Go through the data line by line and count the lines that hold "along". Reply with the total only.

-- Opening Marker --

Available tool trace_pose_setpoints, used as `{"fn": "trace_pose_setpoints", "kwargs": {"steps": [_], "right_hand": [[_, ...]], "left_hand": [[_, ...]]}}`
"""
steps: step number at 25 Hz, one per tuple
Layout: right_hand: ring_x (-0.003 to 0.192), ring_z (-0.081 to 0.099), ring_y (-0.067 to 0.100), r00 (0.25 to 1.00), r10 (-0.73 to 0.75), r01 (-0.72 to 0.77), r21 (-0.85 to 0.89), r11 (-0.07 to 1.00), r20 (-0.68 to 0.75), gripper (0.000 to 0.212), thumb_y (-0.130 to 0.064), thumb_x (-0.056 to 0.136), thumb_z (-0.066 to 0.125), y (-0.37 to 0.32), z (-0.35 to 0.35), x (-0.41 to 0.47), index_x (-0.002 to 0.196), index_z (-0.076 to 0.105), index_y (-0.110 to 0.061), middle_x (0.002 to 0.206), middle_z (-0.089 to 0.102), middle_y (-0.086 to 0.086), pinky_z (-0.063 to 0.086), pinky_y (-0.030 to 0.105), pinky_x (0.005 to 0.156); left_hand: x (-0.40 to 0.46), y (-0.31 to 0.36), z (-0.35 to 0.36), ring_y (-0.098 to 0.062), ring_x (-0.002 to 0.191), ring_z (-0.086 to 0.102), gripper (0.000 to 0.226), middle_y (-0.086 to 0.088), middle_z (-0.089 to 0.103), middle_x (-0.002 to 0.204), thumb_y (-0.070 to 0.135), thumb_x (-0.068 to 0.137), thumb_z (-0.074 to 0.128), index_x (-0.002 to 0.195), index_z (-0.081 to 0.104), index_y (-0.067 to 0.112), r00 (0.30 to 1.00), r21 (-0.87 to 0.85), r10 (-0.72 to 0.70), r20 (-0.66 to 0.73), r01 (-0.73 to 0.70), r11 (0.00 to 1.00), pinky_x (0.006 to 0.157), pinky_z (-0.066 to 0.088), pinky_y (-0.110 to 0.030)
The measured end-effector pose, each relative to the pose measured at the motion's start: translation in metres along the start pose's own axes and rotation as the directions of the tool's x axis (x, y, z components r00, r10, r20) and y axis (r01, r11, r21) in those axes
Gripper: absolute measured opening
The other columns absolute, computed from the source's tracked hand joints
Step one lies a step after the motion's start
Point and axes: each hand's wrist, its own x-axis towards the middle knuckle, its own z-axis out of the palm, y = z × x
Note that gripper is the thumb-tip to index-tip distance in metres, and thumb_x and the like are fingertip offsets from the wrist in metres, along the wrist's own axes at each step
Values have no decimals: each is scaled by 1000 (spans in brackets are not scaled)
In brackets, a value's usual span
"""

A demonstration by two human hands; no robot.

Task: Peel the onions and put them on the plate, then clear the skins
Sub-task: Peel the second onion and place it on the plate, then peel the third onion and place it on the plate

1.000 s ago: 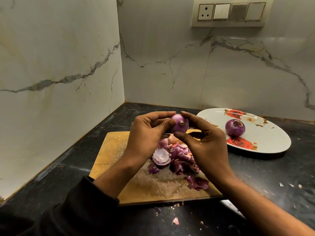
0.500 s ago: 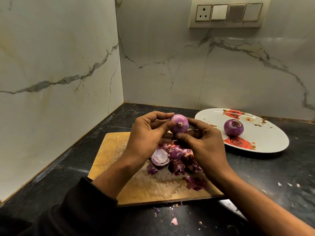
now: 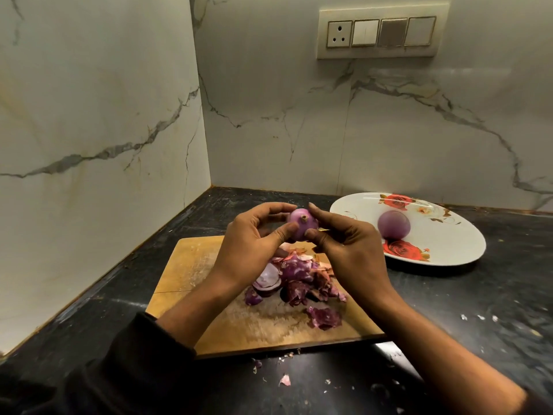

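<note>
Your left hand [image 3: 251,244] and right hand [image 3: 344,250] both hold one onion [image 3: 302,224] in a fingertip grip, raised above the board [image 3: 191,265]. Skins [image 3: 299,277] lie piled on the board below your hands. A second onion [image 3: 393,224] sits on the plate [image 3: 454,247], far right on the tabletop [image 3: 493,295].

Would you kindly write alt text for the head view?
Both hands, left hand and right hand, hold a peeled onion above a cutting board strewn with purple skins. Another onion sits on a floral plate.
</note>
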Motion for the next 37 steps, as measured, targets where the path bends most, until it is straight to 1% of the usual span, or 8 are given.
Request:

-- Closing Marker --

RESPONSE FOR THIS EXERCISE: 2